[Activity]: Leave every picture out and return the rest of the listing verbatim.

[Data shown]:

*** Block opens ***

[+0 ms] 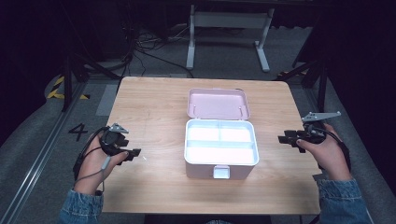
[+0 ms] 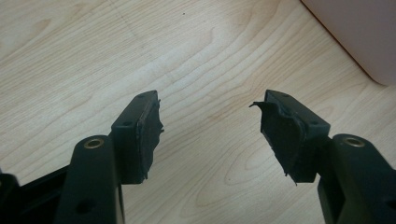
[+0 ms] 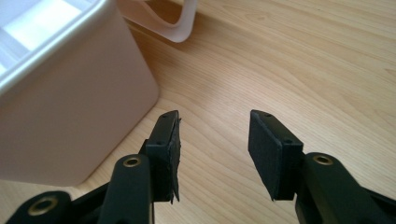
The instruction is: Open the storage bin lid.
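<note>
**A:** ok so starting at the left, what's your left hand (image 1: 95, 165) doing?

**B:** You've got the black two-jaw left gripper (image 2: 208, 128) sitting low over the light wooden table (image 1: 154, 107), near its left edge and well apart from the box. In the left gripper view the jaws are spread wide with bare wood grain between them, nothing pinched. The pads (image 2: 148, 135) look pretty chewed up at the edges. A pale pink corner of the box pokes in at the top right of that view.

**A:** and the middle?

**B:** That's the pale pink plastic box with white divided compartments (image 1: 221, 148), roughly centre of the table, lid (image 1: 218, 103) flipped open and lying back away from you. Small latch tab (image 1: 221, 172) on the front wall facing you. Compartments look empty, though they're blown out by glare.

**A:** right side?

**B:** Your right hand (image 1: 327, 154) holds the black right gripper (image 3: 214, 151) near the table's right edge, pointing in toward the box. Jaws are apart there too, gripping nothing, and the box's rounded side wall sits just beside the left jaw in the right gripper view.
</note>
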A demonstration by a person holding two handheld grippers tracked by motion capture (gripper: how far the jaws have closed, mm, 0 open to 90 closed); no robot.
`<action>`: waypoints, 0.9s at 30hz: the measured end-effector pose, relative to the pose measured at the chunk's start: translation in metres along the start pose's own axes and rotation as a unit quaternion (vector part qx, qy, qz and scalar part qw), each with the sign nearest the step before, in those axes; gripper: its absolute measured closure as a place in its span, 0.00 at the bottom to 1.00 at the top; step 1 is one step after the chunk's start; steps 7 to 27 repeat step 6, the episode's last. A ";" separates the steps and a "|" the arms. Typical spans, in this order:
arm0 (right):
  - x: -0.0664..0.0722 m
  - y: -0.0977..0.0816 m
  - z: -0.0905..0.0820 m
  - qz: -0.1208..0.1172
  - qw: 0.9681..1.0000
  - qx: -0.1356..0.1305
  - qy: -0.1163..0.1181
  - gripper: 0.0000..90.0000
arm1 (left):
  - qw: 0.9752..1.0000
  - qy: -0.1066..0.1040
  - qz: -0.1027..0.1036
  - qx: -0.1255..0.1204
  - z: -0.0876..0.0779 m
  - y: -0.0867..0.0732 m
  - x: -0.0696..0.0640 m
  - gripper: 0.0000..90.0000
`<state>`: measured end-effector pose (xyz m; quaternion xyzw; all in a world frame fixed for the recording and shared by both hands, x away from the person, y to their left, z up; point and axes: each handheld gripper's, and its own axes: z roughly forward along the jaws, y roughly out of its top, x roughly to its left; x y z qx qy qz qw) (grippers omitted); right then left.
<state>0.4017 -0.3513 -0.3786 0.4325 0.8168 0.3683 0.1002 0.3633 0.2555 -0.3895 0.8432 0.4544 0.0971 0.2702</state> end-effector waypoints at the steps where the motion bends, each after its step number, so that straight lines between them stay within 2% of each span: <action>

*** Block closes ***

[Solution to this problem]:
[+0 ms] 
[+0 ms] 
[+0 ms] 
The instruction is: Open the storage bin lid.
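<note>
**A:** ok so starting at the left, what's your left hand (image 1: 95, 165) doing?

**B:** You've got the black two-jaw left gripper (image 2: 208, 128) sitting low over the light wooden table (image 1: 154, 107), near its left edge and well apart from the box. In the left gripper view the jaws are spread wide with bare wood grain between them, nothing pinched. The pads (image 2: 148, 135) look pretty chewed up at the edges. A pale pink corner of the box pokes in at the top right of that view.

**A:** and the middle?

**B:** That's the pale pink plastic box with white divided compartments (image 1: 221, 148), roughly centre of the table, lid (image 1: 218, 103) flipped open and lying back away from you. Small latch tab (image 1: 221, 172) on the front wall facing you. Compartments look empty, though they're blown out by glare.

**A:** right side?

**B:** Your right hand (image 1: 327, 154) holds the black right gripper (image 3: 214, 151) near the table's right edge, pointing in toward the box. Jaws are apart there too, gripping nothing, and the box's rounded side wall sits just beside the left jaw in the right gripper view.
</note>
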A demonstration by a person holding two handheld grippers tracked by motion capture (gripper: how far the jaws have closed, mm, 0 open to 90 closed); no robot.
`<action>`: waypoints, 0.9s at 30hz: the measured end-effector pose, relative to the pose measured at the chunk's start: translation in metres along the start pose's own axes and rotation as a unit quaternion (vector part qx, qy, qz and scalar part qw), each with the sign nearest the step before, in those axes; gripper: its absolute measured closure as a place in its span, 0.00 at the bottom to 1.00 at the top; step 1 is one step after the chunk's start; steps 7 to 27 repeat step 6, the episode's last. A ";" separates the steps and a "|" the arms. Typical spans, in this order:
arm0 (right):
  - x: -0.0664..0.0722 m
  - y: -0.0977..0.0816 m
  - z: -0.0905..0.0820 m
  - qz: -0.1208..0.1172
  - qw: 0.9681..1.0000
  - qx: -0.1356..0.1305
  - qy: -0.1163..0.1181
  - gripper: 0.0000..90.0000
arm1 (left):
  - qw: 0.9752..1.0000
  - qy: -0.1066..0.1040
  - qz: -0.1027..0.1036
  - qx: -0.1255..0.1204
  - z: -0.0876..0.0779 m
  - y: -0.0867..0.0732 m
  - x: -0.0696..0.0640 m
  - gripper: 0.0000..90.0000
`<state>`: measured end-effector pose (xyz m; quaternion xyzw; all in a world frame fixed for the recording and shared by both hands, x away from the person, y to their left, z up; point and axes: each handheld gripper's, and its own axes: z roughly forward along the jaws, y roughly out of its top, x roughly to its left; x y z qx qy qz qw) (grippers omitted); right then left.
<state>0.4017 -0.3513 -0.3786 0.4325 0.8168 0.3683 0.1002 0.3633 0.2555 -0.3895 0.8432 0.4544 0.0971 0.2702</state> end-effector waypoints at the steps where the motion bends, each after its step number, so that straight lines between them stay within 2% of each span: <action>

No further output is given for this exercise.